▶ [Work request]: Reply with the data below, repeated exactly in full.

▶ [Data]:
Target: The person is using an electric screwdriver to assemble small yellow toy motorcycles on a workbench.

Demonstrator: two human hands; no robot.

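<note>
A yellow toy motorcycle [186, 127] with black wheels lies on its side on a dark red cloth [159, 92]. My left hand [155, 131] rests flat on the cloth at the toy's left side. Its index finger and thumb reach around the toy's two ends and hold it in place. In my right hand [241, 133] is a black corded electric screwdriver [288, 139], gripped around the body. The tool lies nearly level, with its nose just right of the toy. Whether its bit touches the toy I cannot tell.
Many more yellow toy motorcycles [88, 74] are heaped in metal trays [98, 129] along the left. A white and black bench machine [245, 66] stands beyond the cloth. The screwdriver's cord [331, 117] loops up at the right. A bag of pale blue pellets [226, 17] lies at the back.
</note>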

▶ [Task output]:
Target: The person is using an electric screwdriver to assemble small yellow toy motorcycles on a workbench.

Demonstrator: two human hands; no robot.

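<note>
A yellow toy motorcycle [186, 127] with black wheels lies on its side on a dark red cloth [159, 92]. My left hand [155, 131] rests flat on the cloth at the toy's left side. Its index finger and thumb reach around the toy's two ends and hold it in place. In my right hand [241, 133] is a black corded electric screwdriver [288, 139], gripped around the body. The tool lies nearly level, with its nose just right of the toy. Whether its bit touches the toy I cannot tell.
Many more yellow toy motorcycles [88, 74] are heaped in metal trays [98, 129] along the left. A white and black bench machine [245, 66] stands beyond the cloth. The screwdriver's cord [331, 117] loops up at the right. A bag of pale blue pellets [226, 17] lies at the back.
</note>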

With the answer given, the exercise is complete.